The stand-in span will be narrower, with a lower speed limit and no oversize loads allowed.

Gov. Jay Inslee announced on Sunday that a temporary replacement for the I-5 Skagit River bridge should be in place by mid-June. A permanent replacement is in line for September.

Transportation secretary Lynn Peterson explained how the state plans to construct the temporary bridge span in the river just west of the gap in the existing bridge. Once workers clear away debris from the collapsed bridge, the temporary four-lane span will be "rolled" into place and connected. Exactly how to roll that temporary section is still being studied. And the entire replacement strategy remains contingent on what inspections reveal about the condition of the piers on either side of the gap.
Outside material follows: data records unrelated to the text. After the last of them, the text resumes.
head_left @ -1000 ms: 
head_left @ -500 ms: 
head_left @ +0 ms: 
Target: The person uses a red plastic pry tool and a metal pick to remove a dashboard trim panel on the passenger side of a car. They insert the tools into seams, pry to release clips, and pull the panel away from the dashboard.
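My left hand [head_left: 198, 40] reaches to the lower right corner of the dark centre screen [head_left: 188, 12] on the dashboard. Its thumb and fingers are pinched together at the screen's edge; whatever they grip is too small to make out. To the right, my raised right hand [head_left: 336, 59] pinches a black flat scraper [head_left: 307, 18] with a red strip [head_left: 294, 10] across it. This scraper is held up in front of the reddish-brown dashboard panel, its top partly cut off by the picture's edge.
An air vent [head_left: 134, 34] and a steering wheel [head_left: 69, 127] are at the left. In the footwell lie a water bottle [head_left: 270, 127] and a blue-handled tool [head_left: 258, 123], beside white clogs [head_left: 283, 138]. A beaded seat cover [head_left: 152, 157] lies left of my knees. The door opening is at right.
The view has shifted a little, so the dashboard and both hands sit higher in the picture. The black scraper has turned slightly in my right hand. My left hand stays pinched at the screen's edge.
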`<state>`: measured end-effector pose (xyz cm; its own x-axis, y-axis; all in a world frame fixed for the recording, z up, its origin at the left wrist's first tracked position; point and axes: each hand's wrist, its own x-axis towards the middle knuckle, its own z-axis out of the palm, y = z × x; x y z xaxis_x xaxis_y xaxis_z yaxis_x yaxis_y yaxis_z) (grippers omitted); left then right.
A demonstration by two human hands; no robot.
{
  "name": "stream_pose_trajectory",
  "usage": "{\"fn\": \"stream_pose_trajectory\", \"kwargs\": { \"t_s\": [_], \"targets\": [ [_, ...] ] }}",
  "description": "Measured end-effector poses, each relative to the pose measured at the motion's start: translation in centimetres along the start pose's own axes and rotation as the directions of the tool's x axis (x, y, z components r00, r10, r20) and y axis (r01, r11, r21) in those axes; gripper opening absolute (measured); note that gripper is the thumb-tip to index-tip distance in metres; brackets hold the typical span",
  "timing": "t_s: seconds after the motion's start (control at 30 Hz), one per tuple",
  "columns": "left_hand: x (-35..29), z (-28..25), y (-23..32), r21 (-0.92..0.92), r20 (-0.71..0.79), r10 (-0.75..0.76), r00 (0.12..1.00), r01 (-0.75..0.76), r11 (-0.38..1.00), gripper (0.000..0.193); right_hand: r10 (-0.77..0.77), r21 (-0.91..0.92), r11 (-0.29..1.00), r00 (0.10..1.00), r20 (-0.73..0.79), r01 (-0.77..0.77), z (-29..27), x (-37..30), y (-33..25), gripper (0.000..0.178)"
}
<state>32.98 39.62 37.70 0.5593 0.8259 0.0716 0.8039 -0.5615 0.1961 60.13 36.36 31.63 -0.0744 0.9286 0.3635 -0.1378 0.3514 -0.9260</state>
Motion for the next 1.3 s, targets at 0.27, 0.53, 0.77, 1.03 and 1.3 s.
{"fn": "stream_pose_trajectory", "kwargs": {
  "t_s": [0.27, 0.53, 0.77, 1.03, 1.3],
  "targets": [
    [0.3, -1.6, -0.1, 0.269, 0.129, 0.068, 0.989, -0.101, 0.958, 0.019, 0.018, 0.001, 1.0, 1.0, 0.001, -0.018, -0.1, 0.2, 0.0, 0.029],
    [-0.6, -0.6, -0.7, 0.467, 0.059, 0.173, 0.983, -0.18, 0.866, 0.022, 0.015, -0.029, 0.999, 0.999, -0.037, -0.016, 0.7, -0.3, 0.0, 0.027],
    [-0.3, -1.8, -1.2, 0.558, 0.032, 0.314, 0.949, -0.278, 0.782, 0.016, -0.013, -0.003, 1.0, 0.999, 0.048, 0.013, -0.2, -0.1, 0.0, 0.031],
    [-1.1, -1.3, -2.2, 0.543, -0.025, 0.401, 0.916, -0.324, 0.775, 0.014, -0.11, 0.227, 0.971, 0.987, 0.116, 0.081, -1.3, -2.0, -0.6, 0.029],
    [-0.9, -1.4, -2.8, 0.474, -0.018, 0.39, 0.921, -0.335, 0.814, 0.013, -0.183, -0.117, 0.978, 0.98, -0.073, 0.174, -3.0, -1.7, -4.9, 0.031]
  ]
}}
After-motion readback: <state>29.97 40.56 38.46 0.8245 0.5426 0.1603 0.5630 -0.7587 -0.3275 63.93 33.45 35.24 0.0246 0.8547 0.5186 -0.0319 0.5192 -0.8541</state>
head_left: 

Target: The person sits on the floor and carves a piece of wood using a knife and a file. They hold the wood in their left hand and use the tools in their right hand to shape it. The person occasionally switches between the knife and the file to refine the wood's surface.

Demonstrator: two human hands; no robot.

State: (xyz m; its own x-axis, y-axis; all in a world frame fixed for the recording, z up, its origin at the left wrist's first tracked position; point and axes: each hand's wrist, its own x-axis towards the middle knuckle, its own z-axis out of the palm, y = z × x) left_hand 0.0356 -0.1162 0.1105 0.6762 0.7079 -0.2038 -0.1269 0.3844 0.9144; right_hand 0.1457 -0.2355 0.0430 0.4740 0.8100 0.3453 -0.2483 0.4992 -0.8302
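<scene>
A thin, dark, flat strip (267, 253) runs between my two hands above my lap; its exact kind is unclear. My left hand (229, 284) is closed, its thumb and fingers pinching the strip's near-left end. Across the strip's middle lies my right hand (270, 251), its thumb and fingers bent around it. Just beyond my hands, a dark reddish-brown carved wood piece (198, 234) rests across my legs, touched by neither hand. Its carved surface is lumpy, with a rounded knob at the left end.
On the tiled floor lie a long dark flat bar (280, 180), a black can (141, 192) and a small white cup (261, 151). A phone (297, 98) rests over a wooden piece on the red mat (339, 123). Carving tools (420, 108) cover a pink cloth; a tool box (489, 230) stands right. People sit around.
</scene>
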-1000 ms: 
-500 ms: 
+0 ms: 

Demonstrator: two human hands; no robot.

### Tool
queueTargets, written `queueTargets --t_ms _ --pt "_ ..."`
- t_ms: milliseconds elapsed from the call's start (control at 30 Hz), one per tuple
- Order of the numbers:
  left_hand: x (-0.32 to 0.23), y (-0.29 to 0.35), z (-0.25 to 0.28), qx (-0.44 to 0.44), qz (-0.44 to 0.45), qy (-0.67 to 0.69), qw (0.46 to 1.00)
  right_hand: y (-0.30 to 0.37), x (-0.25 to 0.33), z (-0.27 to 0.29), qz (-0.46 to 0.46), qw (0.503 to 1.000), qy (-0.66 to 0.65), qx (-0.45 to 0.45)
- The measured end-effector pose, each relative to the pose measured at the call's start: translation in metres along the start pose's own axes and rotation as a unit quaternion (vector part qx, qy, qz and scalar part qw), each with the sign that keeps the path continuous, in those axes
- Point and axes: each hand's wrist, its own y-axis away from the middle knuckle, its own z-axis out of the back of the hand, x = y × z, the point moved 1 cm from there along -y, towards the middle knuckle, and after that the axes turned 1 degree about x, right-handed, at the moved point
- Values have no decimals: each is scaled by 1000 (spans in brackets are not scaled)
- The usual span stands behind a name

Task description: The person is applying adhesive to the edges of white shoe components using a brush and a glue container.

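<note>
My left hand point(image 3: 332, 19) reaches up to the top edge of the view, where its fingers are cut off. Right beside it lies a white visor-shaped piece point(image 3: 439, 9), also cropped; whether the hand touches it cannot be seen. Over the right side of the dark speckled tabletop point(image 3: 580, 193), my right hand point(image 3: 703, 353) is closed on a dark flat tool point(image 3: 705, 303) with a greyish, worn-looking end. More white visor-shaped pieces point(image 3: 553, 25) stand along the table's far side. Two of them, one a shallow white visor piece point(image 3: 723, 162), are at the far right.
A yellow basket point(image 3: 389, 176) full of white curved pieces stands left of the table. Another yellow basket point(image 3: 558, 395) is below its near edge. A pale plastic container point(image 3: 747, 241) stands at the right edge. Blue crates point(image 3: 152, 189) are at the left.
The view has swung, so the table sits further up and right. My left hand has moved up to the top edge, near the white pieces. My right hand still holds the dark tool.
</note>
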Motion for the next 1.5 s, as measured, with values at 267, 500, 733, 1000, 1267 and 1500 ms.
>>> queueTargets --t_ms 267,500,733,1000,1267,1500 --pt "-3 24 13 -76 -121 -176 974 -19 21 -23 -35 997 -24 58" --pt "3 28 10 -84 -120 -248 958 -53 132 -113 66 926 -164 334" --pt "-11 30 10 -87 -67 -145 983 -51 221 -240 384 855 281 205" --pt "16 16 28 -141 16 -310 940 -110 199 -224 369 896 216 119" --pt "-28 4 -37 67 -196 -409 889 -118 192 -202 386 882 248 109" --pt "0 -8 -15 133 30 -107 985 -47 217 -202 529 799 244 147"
The temporary bridge section will be slightly narrower than the rest of the bridge, so the current 60 mph speed limit will be lowered  after the temporary span is installed.

A permanent replacement section is expected to be built and installed sometime in September. The stretch of I-5 over the Skagit will likely be closed for two weeks during the installation. Peterson is confident that the September timetable is solid. The Atkinson Construction Co. of Broomfield, Colo. – with an office in Renton – will tackle the Skagit work. Atkinson has handled several highway and bridge projects in Washington.

Peterson said the original $15 million cost estimate to fix the bridge appears accurate. The state has already received $1 million from the federal government.

Sen. Maria Cantwell (D-Washington) expressed her certainty on Sunday that the feds will provide most of remaining money through a U.S. Department of Transportation emergency fund designed for quick repairs. "This is the type of incident that qualifies for the fund," Cantwell said.

That federal appropriation is contingent on the state providing 10 percent of the replacement money. Gov. Inslee said the state will raise its share either through legislative appropriations or from existing state funds, calling the Skagit River bridge replacement the state’s top near-term transportation priority.

Inslee, Cantwell and U.S. Rep. Suzan DelBene (D-Washington) stressed I-5’s role as a vital north-south artery through Washington and along the West Coast, and said the current gap handicaps the economies of Skagit County, Washington and the entire West Coast. Cantwell said $13.9 billion in commercial traffic crosses the bridge each year.

The Skagit River bridge handles roughly 71,000 high-speed vehicles a day;12 percent are commercial. With its closure, four smaller bridges on side roads are being forced to handle unprecedented volumes of traffic.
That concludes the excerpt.